The small church of Santa Croce della Foce is a medieval Roman Catholic church in the lower town of Gubbio, Umbria, in Italy. There is a church of the same name in Sarno in Campania.

==History==
The church was built in the 13th century at the site of an ancient chapel. By the 15th century, it was attached to a confraternity. The building was refurbished in the 16th and 17th centuries, creating a sober Renaissance facade for the ornate Baroque interiors, and ceilings, now present. Among the works inside are a 16th-century banner depicting the Adoration of the Cross by Pietro Paolo Baldinacci and his pupil Silvio (1st altar on left); a San Carlo Borromeo by Alessandro Brunelli of Perugia (3rd altar on the left); and a Madonna and child with saints (1668) by Allegrini (2nd altar on right). The Baroque wooden statues of Christ and the Madonna Addolorata, on the main altar were completed by Carlo Magistretti and Domenico Valli. The stucco work on the triumphal arch and ceiling was completed in the 17th century.

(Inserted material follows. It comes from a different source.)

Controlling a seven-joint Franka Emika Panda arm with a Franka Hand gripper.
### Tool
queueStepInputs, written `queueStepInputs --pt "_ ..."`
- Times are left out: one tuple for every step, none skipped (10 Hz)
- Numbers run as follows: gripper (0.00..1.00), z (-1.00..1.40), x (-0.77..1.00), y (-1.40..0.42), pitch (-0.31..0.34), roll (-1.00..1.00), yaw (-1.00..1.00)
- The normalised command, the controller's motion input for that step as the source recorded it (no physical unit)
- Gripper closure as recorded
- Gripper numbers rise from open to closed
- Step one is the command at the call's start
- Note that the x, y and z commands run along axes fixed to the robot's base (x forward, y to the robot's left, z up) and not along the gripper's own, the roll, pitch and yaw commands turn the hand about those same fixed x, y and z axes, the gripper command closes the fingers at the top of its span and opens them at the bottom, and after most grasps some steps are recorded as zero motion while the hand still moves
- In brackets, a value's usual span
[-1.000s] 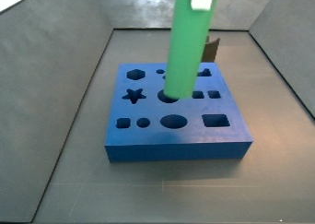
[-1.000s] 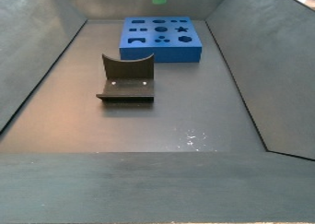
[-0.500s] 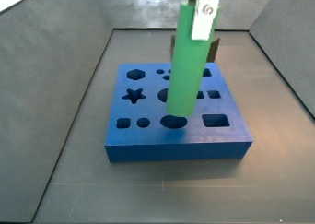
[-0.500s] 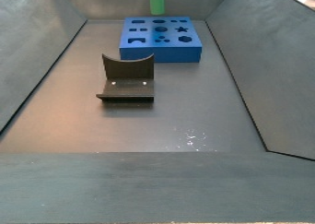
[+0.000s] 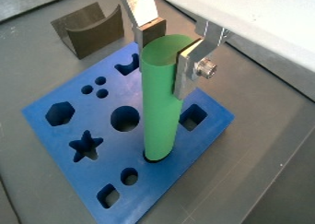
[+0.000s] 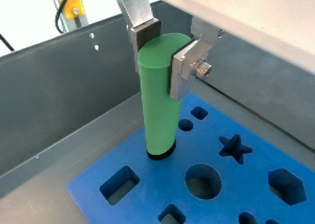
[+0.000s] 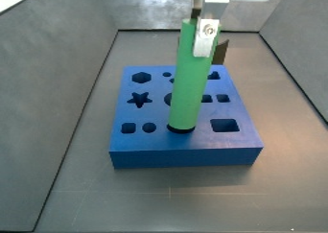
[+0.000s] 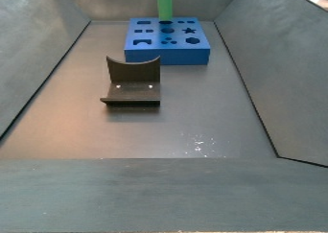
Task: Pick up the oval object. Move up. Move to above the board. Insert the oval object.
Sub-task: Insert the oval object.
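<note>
The oval object [image 7: 190, 79] is a long green peg standing upright, its lower end in the oval hole in the front row of the blue board [image 7: 186, 158]. Both wrist views show the peg [image 5: 157, 99] [image 6: 157, 99] reaching down to the board [image 5: 110, 163] [image 6: 246, 177] near its edge. My gripper [image 5: 169, 45] [image 6: 165, 51] is shut on the peg's top end, one silver finger on each side. In a side view the gripper [image 7: 205, 26] sits at the peg's top. Another side view shows only the peg's lower part [image 8: 164, 2] above the board [image 8: 179, 57].
The dark brown fixture [image 8: 132, 83] stands on the floor in front of the board, also seen in a wrist view [image 5: 87, 29] and behind the peg [image 7: 222, 52]. Sloped grey walls [image 8: 38, 64] enclose the floor on all sides.
The gripper and peg have shifted from over the middle round hole to the front row and come down. The peg's lower end now sits in the oval hole.
</note>
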Motion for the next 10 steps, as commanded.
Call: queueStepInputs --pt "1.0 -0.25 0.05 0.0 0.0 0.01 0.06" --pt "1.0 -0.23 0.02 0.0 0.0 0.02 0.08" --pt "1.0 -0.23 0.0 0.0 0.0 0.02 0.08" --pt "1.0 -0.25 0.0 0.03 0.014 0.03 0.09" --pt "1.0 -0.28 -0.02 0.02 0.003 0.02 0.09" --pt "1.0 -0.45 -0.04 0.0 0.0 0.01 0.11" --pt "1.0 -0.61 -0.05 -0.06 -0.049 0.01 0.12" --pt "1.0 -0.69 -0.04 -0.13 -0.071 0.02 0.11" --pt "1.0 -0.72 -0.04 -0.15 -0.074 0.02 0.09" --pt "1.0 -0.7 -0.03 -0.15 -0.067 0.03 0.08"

The church is also known because, on the Friday of Holy Week, the Procession of the Dead Christ (Processione del Cristo Morto) leaves from this church. This elaborate ritual procession commemorates the passion of Christ. In the past, participating confraternities, including the one of this church, included flagellants. However, the procession still includes white-gowned members anonymously parading under capirotes, carrying statues of the dead Christ and the Madonna Addolorata. In a near hypnotic ceremonial spectacle that has persisted for centuries, as they wend through and around the town, they highlight the objects of the Passion, clatter with metal cow-bell-like instruments, light cauldrons of flames, and chant a Miserere.